Exercise description:
Count the lines that contain the string "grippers" in the records beneath, and respond with the number only.

[Dataset excerpts]
☆ ☆ ☆ ☆ ☆ ☆ ☆
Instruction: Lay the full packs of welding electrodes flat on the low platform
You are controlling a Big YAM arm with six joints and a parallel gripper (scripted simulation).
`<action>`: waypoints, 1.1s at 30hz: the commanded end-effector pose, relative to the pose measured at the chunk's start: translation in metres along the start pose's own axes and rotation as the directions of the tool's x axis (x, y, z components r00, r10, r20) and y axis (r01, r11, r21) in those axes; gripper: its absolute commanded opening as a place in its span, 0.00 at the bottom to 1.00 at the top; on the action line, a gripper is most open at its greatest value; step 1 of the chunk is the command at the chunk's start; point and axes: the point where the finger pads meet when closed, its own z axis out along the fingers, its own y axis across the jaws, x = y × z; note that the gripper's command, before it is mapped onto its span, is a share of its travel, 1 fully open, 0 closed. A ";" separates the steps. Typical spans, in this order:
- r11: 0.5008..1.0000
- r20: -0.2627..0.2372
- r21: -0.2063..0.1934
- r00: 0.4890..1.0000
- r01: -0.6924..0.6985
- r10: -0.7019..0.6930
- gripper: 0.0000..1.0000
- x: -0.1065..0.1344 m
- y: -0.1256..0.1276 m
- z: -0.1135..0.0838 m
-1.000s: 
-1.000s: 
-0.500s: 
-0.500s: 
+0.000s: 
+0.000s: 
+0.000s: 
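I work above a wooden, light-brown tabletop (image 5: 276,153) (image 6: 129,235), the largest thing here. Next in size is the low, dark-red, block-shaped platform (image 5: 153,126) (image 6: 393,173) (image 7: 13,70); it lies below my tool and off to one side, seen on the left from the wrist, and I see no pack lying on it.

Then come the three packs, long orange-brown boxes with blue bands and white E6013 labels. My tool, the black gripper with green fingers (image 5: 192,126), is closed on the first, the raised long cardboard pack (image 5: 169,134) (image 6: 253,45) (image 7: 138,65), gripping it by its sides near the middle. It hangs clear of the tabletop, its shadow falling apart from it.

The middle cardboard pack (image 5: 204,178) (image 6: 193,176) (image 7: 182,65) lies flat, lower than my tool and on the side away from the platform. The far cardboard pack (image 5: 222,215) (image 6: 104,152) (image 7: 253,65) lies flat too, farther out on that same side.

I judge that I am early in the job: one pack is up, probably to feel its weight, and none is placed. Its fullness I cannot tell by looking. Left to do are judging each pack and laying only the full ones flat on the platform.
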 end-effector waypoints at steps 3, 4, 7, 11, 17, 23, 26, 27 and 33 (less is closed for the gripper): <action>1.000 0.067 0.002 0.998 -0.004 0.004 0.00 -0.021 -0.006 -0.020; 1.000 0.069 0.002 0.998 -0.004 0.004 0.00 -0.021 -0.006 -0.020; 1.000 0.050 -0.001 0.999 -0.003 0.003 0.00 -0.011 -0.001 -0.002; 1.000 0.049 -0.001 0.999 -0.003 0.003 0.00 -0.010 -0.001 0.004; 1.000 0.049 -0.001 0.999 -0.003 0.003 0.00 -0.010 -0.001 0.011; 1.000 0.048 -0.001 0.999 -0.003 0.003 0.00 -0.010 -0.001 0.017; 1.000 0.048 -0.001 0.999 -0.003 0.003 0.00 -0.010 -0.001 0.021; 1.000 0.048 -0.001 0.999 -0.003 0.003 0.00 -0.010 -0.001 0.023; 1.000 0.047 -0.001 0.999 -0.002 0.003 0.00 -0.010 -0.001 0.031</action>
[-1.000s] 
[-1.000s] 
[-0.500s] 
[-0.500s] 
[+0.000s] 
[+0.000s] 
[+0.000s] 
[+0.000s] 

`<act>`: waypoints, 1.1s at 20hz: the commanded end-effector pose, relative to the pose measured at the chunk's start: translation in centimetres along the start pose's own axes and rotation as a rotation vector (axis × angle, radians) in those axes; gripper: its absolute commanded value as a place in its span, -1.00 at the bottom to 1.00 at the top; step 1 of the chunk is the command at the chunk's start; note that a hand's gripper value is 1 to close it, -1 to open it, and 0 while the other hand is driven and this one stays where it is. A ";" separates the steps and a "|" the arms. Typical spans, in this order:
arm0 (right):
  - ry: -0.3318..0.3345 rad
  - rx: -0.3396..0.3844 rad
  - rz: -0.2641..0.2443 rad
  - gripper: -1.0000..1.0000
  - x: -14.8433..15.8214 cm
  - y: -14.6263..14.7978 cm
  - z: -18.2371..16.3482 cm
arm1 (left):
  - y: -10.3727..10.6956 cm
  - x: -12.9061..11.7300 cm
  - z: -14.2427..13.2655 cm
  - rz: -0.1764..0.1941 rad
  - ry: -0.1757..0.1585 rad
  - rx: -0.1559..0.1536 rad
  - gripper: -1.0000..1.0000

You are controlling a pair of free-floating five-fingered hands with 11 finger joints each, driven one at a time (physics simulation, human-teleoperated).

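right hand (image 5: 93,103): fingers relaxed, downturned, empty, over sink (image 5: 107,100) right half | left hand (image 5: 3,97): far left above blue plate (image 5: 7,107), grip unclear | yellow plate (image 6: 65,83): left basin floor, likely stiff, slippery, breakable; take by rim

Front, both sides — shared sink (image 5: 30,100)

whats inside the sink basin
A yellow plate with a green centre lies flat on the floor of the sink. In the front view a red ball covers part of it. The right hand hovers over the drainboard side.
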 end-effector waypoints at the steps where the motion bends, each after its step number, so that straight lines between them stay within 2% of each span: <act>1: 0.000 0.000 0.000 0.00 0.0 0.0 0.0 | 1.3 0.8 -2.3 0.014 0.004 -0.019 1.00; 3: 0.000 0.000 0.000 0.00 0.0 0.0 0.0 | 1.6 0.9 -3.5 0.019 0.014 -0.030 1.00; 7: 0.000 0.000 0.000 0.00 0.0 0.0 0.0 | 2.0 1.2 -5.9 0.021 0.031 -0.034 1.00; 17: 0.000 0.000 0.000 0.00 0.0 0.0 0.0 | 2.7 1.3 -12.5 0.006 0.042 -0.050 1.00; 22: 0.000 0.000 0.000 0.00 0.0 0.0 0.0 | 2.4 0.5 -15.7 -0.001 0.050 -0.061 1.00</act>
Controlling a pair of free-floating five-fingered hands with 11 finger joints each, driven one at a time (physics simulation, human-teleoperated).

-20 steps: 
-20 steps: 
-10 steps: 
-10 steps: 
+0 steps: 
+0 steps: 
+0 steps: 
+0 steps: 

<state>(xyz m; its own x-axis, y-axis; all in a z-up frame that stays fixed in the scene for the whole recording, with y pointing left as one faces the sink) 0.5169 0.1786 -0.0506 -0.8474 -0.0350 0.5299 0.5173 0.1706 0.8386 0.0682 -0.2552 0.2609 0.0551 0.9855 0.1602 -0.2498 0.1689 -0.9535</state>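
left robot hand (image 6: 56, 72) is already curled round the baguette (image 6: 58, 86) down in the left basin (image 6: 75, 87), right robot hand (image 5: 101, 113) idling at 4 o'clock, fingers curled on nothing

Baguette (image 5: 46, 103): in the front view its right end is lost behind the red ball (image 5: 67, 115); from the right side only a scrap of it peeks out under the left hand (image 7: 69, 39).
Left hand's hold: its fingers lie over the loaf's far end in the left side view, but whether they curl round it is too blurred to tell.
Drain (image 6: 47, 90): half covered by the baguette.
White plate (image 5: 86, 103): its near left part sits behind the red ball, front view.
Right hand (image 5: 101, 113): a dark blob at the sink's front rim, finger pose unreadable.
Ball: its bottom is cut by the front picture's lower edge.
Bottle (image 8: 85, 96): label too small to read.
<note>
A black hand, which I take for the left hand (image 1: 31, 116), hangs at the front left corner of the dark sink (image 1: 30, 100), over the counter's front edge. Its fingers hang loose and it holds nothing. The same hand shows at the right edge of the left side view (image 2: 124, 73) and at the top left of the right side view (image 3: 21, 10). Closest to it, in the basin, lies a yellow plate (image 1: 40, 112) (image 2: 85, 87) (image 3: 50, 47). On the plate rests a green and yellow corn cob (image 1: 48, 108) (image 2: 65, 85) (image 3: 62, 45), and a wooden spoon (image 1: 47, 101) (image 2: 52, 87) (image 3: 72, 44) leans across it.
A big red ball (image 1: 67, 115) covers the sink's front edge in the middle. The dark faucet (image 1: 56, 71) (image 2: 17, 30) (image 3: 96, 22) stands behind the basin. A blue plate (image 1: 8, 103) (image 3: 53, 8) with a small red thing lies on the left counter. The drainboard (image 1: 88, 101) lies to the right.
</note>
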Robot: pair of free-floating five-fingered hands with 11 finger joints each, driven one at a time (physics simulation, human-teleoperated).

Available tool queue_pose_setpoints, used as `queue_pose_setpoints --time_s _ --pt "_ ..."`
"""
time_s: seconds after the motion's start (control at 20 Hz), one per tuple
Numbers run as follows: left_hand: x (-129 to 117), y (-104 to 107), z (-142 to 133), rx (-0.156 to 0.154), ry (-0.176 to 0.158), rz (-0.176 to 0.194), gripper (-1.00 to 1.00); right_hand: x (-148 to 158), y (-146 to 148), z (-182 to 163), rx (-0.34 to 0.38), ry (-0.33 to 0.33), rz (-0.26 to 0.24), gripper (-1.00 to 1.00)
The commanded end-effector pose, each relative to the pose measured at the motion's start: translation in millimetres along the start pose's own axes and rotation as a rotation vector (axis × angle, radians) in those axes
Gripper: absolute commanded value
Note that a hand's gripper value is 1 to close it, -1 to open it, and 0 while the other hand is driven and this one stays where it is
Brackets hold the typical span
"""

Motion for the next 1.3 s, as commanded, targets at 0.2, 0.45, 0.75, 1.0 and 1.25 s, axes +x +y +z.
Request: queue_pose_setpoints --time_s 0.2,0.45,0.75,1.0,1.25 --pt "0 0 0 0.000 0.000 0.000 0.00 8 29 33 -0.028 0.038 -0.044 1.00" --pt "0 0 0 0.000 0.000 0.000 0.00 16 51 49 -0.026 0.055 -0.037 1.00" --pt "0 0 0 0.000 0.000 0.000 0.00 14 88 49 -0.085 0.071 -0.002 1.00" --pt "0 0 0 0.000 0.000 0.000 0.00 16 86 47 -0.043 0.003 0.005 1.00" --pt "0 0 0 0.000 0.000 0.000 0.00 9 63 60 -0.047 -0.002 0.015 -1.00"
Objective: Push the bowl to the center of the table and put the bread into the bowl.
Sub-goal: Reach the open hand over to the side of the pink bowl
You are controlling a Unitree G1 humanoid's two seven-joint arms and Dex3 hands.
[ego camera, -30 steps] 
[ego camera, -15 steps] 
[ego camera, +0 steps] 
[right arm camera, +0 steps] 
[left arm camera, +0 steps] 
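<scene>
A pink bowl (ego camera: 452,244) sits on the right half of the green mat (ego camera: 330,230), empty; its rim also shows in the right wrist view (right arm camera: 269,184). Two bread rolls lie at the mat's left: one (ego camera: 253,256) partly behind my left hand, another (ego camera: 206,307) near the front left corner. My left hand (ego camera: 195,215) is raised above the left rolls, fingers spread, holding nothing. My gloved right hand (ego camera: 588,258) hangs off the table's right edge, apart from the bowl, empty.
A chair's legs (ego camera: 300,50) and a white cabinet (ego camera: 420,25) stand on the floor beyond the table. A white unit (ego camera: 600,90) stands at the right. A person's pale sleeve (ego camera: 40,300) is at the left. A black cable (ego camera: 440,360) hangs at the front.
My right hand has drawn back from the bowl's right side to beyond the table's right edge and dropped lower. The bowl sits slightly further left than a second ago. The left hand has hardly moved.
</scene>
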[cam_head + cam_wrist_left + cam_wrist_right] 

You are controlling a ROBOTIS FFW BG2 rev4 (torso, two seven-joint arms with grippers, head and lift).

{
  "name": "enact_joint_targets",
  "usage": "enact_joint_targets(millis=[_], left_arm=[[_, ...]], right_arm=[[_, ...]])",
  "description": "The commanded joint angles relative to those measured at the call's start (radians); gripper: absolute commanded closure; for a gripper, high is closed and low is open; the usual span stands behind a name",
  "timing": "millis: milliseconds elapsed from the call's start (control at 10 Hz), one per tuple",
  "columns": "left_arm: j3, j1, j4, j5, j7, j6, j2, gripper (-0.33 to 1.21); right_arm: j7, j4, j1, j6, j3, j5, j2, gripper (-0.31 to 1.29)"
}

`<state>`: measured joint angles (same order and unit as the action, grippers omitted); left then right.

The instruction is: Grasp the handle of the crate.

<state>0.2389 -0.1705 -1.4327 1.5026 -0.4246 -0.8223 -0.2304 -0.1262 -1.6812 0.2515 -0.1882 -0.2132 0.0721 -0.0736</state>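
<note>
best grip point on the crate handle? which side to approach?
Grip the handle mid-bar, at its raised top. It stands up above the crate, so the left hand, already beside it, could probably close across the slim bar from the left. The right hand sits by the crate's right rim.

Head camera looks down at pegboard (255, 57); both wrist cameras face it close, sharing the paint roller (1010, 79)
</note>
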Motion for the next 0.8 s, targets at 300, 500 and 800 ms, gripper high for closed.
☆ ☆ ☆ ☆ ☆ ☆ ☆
Exercise result:
2